» Task prompt
The lines to copy are those in the listing that hold the word "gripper".

» Collected material
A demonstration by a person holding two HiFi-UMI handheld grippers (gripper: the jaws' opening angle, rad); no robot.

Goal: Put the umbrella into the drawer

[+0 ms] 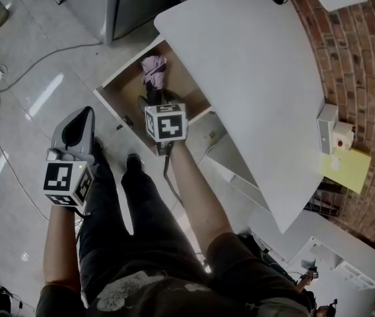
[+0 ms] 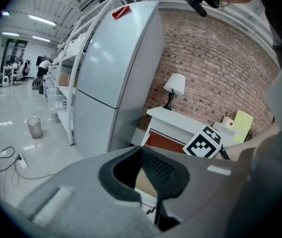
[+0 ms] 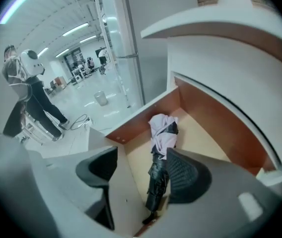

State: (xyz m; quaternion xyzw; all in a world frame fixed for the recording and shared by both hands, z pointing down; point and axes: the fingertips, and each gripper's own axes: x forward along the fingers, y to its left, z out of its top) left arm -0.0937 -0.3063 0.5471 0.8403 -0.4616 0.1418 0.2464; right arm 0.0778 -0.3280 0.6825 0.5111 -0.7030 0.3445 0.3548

» Completed task
A demonstration by a person holding two HiFi-UMI handheld grippers (gripper: the jaws' opening angle, rad); no robot.
State: (xyz m; quaternion xyzw; all in a world frame fixed for the recording and shared by both hands, z pointing down; point and axes: the fingertips, and each gripper's own axes: x forward along the fingers, y to its left, z out of its top) left arm -0.0937 -0.3063 0.5471 0.8403 -0.4616 0.1418 0.2464; right arm 0.0778 -0.3280 0.6825 0.5111 -0.7030 0.3445 0.3548

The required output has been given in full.